Vorsicht Falle: Von der Objektebene zur Beziehungsebene

2. Oktober 2010 § Ein Kommentar

Ich will versuchen, nachfolgend zu beschreiben, wie ich es ziemlich flott schaffe, oberflächliche Gespräche und vielleicht sogar Freundschaften zu beenden:

  1. Jemand erzählt mir etwas. Irgendeine Banalität, Klatsch, Tratsch, ein Erlebnis.
  2. Ich ziehe zielsicher aus der Geschichte das heraus, was es zu kritisieren, zu überdenken oder verändern gäbe. (Ich bin überzeugter Kritiker, Denker, Veränderer, vor allem bei mir selbst!)
  3. Man antwortet wegwerfend mit „Quatsch!“ oder abwehrend mit „Ja, aber…“
  4. Ich erkläre.

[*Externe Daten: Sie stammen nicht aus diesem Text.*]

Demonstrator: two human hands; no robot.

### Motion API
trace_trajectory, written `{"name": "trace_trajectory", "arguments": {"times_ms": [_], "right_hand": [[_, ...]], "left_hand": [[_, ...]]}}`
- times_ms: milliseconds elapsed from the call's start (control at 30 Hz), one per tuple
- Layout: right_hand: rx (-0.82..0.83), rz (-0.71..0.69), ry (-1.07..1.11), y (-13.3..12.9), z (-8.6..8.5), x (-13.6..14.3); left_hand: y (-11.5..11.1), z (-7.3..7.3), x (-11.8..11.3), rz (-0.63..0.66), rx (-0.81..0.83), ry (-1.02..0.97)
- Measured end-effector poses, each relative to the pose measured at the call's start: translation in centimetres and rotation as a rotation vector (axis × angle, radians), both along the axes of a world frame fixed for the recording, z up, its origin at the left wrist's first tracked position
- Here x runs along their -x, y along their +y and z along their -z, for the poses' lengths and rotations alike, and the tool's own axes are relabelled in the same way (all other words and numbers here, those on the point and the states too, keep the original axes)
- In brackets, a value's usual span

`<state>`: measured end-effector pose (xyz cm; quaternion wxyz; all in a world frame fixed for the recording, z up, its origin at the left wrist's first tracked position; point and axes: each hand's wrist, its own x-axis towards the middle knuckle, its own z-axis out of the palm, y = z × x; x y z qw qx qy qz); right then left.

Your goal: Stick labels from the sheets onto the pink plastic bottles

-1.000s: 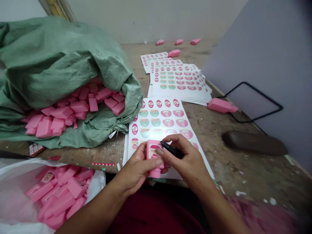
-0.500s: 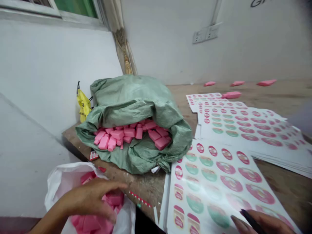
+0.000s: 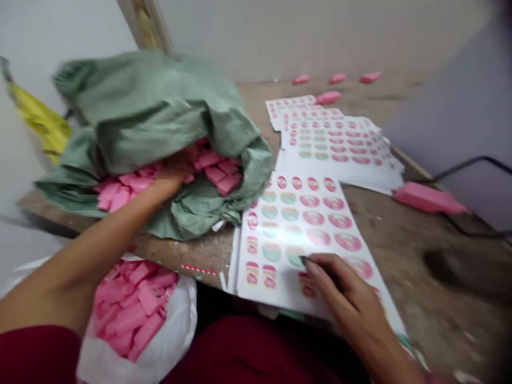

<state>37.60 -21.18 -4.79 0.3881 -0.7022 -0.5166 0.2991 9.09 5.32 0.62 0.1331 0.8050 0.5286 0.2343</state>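
My left hand [image 3: 174, 173] reaches into the mouth of a green woven sack [image 3: 160, 128], among small pink bottles [image 3: 218, 173]. Its fingers are blurred and partly hidden there. My right hand [image 3: 344, 288] is over a sheet of round and oval stickers [image 3: 280, 234] at the table's front edge. Thumb and forefinger come together at a green sticker [image 3: 295, 257]; anything between the fingertips is too small to make out. Below my left forearm, a white plastic bag [image 3: 176, 330] holds more pink bottles [image 3: 132, 314], at least one with a label.
More sticker sheets [image 3: 336, 138] lie fanned out behind. Several pink bottles [image 3: 328, 97] rest along the back of the table, and a larger-looking one [image 3: 428, 198] lies at the right beside a dark cable [image 3: 460, 168]. A yellow bag [image 3: 40, 122] hangs at the left.
My left hand has moved from above the white bag up into the green sack. My right hand has shifted left over the sheet. The view has tilted down and turned right.
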Motion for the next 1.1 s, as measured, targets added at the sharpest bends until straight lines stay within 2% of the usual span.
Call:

Genaugenommen referiere ich, möglicherweise wasserfalle ich auch in einen Monolog hinein, der alle wissenschaftlichen Gesichtspunkte des Ursprungsthemas intensiv beleuchtet. Eine Art Diskussion mit mir als einzigem Teilnehmer, denn…
  5. Mein Gegenüber schweigt; sitzt vor oder neben mir, starrt ins Leere.
  6. Ich frage mich, ob ich in ein Vakuum gesprochen habe, mein Gesprächspartner ins Wachkoma gefallen ist, oder man mich schlicht müde reden lassen will. Kurz: Ich frage mich, warum jegliche Reaktion ausbleibt. Keine Antwort, keine Frage, kein Stirnrunzeln, nichts. Ich warte.
  7. Mein gequält und ratlos wirkender Zuhörer (oder auch Nichtzuhörer) spricht plötzlich – vom Wetter, vom letzten Urlaub, über Kollegen.
  8. Ich bin und zeige mich irritiert.
  9. Einziges Feedback auf meinen erklärten Versuch, etwas von meinem Wissen und von meiner Erfahrung weiterzugeben, ist: „Ich weiß nicht, was ich sagen soll, also sage ich besser nichts.“ oder auch: „Ich will nichts Falsches sagen.“ oder aber: „Ich habe kein Wort verstanden, ich bin halt einfach zu blöd.“ und schließlich: „Du hast halt studiert!“
  10. Ich, in dem (bestätigten!) Wissen, gut erklären zu können, mich dem intellektuellen Niveau meines jeweiligen Gegenübers anpassen zu können, bin enttäuscht. Wie kann man nur sich selbst zum reinen Zuhörer degradieren? Warum wird kein Funke Interesse geweckt? Ich kenne das bei mir selbst anders. Ganz anders.
  11. Wie nicht anders zu erwarten, ist das Gespräch damit beendet, beiderseitiger Frust füllt die Stille. Irgendwann folgt der Themawechsel. Das neue Thema: Blabla.

Was hier passiert? Ich halte mich auf der Sachebene, auch Objektebene genannt, auf. Ich spreche über Dinge. Mein Gesprächspartner aber versteht mich auf der Beziehungsebene, fühlt sich als Mensch kritisiert, vielleicht sogar angegriffen. Wie bekomme ich den Ärmsten nun dazu, zu verstehen, dass ich nicht IHN meine, sondern die SACHE? Und ihm zu erklären, dass auf der Beziehungsebene keine Lösungen gefunden, sondern nur Probleme geschaffen werden? Dass man bei Sachthemen die Beziehungsebene verlassen muss, um sich und das Thema wirklich weiterzubringen? Vermutlich – wahrscheinlich! – muss man das lernen.  Ich habe es gelernt und denke nun offenbar, dass andere es auch können. Eine geradezu klassische Fehleinschätzung! Mea culpa.